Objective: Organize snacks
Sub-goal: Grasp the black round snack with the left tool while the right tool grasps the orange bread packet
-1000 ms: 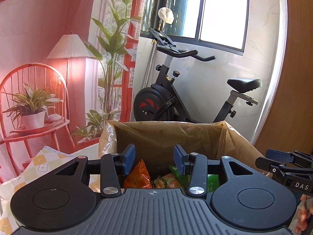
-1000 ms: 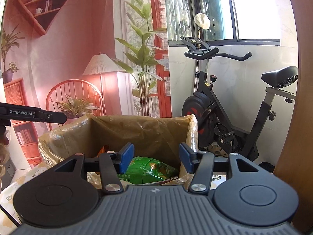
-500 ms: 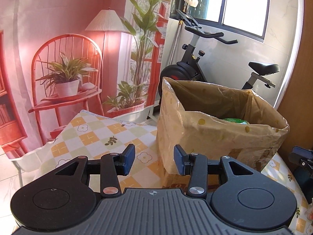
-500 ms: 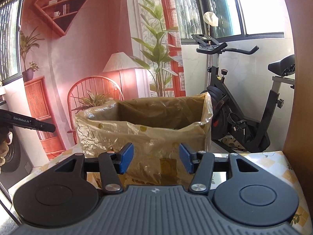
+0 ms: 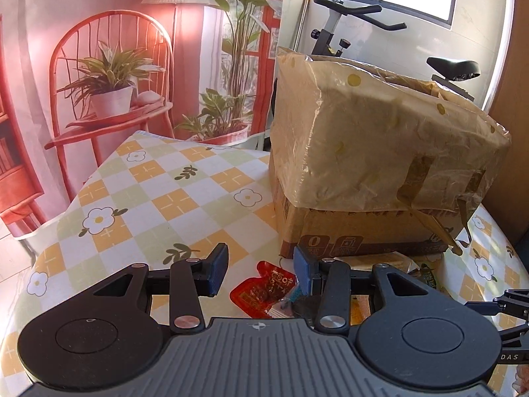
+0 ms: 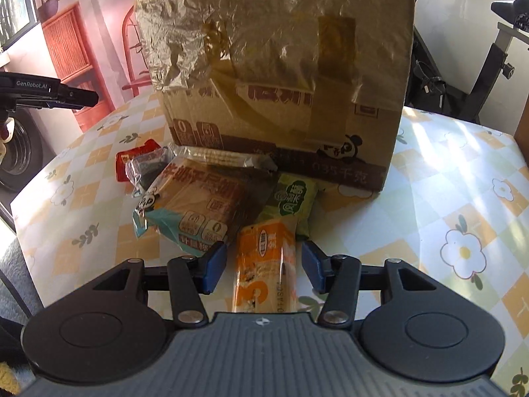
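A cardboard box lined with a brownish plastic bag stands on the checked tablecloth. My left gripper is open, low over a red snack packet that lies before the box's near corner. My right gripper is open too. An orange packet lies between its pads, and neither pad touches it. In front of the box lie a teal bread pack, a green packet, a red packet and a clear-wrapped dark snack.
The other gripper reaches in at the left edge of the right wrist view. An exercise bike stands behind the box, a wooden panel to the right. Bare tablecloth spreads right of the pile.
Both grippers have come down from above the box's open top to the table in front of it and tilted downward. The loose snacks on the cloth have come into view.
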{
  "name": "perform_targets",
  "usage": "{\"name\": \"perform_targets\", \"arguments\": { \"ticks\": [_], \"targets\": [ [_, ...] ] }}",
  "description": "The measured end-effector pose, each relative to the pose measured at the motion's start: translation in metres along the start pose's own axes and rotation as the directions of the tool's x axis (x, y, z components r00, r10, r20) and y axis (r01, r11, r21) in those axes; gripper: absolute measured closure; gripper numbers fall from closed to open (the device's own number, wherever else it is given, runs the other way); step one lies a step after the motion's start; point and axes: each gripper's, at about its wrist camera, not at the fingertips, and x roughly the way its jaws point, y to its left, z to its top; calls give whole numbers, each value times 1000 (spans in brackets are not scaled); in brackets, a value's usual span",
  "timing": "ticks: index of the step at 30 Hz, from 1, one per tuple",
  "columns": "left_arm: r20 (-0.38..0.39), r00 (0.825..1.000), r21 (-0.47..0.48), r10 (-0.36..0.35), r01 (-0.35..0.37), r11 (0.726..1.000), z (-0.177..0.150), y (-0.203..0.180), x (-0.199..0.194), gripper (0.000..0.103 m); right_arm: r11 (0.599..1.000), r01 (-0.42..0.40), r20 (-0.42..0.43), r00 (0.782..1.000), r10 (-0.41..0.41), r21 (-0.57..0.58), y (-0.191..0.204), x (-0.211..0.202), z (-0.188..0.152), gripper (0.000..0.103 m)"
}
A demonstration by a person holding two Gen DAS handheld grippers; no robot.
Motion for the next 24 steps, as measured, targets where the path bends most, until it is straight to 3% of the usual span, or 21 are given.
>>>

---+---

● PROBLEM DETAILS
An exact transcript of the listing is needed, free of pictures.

● TASK OUTPUT
Objective: Organize snacks
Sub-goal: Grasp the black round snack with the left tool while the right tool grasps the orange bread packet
-1000 ms: 
-1000 ms: 
-500 ms: 
-500 ms: 
+0 ms: 
+0 ms: 
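A cardboard box lined with a brownish plastic bag stands on the checked tablecloth. My left gripper is open, low over a red snack packet that lies before the box's near corner. My right gripper is open too. An orange packet lies between its pads, and neither pad touches it. In front of the box lie a teal bread pack, a green packet, a red packet and a clear-wrapped dark snack.
The other gripper reaches in at the left edge of the right wrist view. An exercise bike stands behind the box, a wooden panel to the right. Bare tablecloth spreads right of the pile.
Both grippers have come down from above the box's open top to the table in front of it and tilted downward. The loose snacks on the cloth have come into view.
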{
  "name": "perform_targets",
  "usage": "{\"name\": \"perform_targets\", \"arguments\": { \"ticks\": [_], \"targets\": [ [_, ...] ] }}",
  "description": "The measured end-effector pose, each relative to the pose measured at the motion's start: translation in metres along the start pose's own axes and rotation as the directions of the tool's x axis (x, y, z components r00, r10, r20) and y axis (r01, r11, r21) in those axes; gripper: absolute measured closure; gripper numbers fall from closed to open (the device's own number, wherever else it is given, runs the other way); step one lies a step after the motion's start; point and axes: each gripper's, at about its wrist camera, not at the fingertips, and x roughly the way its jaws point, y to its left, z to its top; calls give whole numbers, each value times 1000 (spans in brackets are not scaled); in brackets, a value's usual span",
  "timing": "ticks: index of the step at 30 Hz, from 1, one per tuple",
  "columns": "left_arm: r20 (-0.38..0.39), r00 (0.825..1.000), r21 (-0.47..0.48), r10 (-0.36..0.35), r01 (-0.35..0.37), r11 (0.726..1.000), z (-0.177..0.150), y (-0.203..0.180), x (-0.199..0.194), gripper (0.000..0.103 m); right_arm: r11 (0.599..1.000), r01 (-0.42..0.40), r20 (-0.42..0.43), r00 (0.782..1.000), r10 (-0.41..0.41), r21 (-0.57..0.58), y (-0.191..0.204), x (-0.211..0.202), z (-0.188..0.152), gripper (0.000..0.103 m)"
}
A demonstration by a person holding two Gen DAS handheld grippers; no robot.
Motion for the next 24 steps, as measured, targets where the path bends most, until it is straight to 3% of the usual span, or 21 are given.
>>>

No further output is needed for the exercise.